### TASK ITEM
Starting at the line containing "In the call" and ending at the line containing "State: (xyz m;", transcribe the listing below exactly. Keep both end lines, skip the pictures, and copy nothing else.

### RAW DATA
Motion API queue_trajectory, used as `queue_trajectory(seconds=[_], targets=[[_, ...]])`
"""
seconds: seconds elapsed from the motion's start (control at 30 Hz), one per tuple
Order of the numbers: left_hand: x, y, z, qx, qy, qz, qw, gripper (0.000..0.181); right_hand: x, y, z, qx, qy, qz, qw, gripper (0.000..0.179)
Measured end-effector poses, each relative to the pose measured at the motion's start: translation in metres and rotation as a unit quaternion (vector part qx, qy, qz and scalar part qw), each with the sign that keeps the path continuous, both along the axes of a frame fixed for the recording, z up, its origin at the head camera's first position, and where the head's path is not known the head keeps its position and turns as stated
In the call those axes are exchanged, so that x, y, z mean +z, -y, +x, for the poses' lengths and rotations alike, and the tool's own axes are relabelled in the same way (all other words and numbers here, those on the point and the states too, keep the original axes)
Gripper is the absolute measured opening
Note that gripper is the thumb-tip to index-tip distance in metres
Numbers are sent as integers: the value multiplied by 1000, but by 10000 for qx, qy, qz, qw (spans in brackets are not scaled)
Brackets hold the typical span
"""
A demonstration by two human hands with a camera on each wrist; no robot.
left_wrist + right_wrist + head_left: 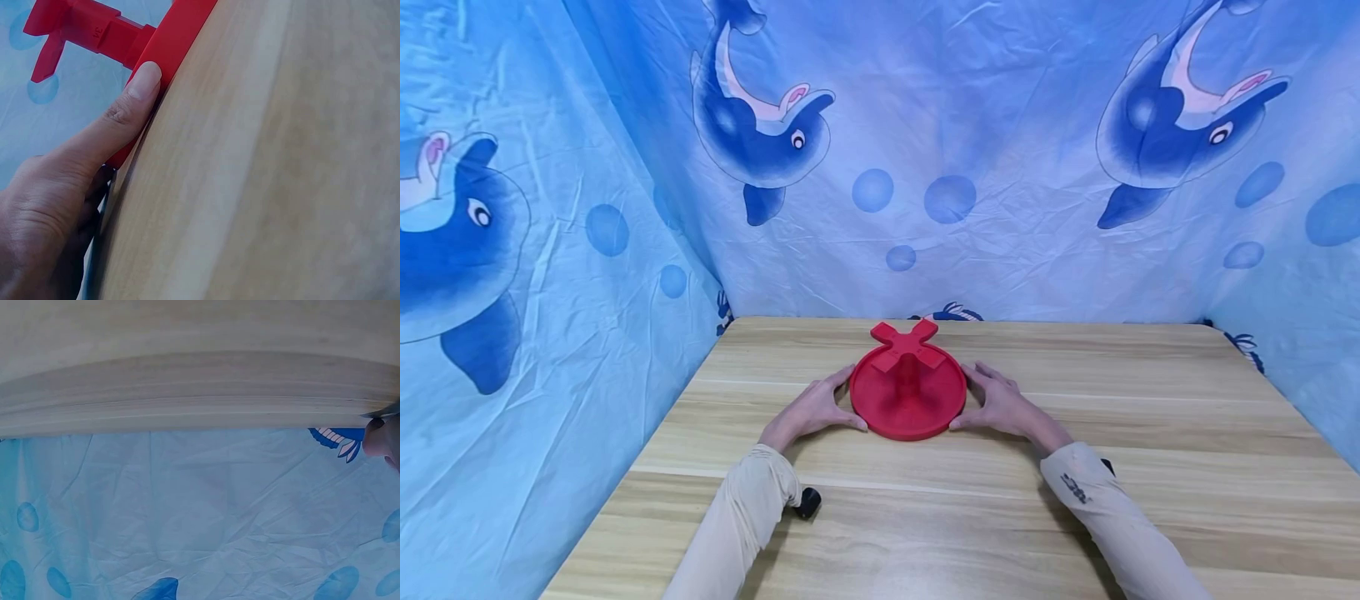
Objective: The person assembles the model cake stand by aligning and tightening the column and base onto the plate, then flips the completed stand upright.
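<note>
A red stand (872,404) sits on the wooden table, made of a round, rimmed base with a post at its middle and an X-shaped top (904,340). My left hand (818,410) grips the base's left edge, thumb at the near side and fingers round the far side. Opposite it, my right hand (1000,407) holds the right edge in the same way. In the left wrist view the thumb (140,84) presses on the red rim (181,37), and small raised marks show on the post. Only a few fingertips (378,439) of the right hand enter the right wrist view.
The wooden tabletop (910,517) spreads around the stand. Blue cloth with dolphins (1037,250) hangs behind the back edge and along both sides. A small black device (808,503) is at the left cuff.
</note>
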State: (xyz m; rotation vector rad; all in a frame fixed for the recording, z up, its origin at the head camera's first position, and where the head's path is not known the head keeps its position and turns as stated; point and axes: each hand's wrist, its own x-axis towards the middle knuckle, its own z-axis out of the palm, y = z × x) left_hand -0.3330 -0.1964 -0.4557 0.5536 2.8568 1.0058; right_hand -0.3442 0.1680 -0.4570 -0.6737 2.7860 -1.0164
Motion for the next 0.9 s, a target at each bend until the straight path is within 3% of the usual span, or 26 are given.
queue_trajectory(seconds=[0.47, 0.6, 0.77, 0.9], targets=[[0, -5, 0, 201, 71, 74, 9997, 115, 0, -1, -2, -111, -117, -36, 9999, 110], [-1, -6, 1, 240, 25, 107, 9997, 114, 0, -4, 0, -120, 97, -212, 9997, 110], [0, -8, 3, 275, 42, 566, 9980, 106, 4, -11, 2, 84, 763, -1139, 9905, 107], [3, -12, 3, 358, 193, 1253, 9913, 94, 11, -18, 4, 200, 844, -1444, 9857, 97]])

### RESULT
In the call those axes are exchanged, so that x, y, z mean +z, -y, +x, for the poses' lengths and rotations alike, and the tool's own axes are relabelled in the same way (all other words and numbers here, those on the point and the states too, keep the original axes)
Gripper is the absolute measured opening
Note that gripper is the thumb-tip to index-tip distance in metres
Numbers are sent as integers: the value multiplied by 1000, but by 10000 for qx, qy, qz, qw (spans in brackets are not scaled)
Brackets hold the typical span
"""
A demonstration by two human hands with a camera on each wrist; no robot.
left_wrist + right_wrist + head_left: 
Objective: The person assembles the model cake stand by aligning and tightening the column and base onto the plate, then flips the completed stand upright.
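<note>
A red stand (872,404) sits on the wooden table, made of a round, rimmed base with a post at its middle and an X-shaped top (904,340). My left hand (818,410) grips the base's left edge, thumb at the near side and fingers round the far side. Opposite it, my right hand (1000,407) holds the right edge in the same way. In the left wrist view the thumb (140,84) presses on the red rim (181,37), and small raised marks show on the post. Only a few fingertips (378,439) of the right hand enter the right wrist view.
The wooden tabletop (910,517) spreads around the stand. Blue cloth with dolphins (1037,250) hangs behind the back edge and along both sides. A small black device (808,503) is at the left cuff.
</note>
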State: (xyz m; rotation vector rad; all in a frame fixed for the recording, z up, its origin at the head camera's first position, and where the head's path is not known the head keeps its position and turns as stated; point and axes: each hand's wrist, its own x-axis towards the middle knuckle, its own z-axis out of the palm, y = z × x) left_hand -0.3330 -0.1964 -0.4557 0.5536 2.8568 1.0058; right_hand -0.3442 0.1680 -0.4570 -0.6737 2.7860 -1.0164

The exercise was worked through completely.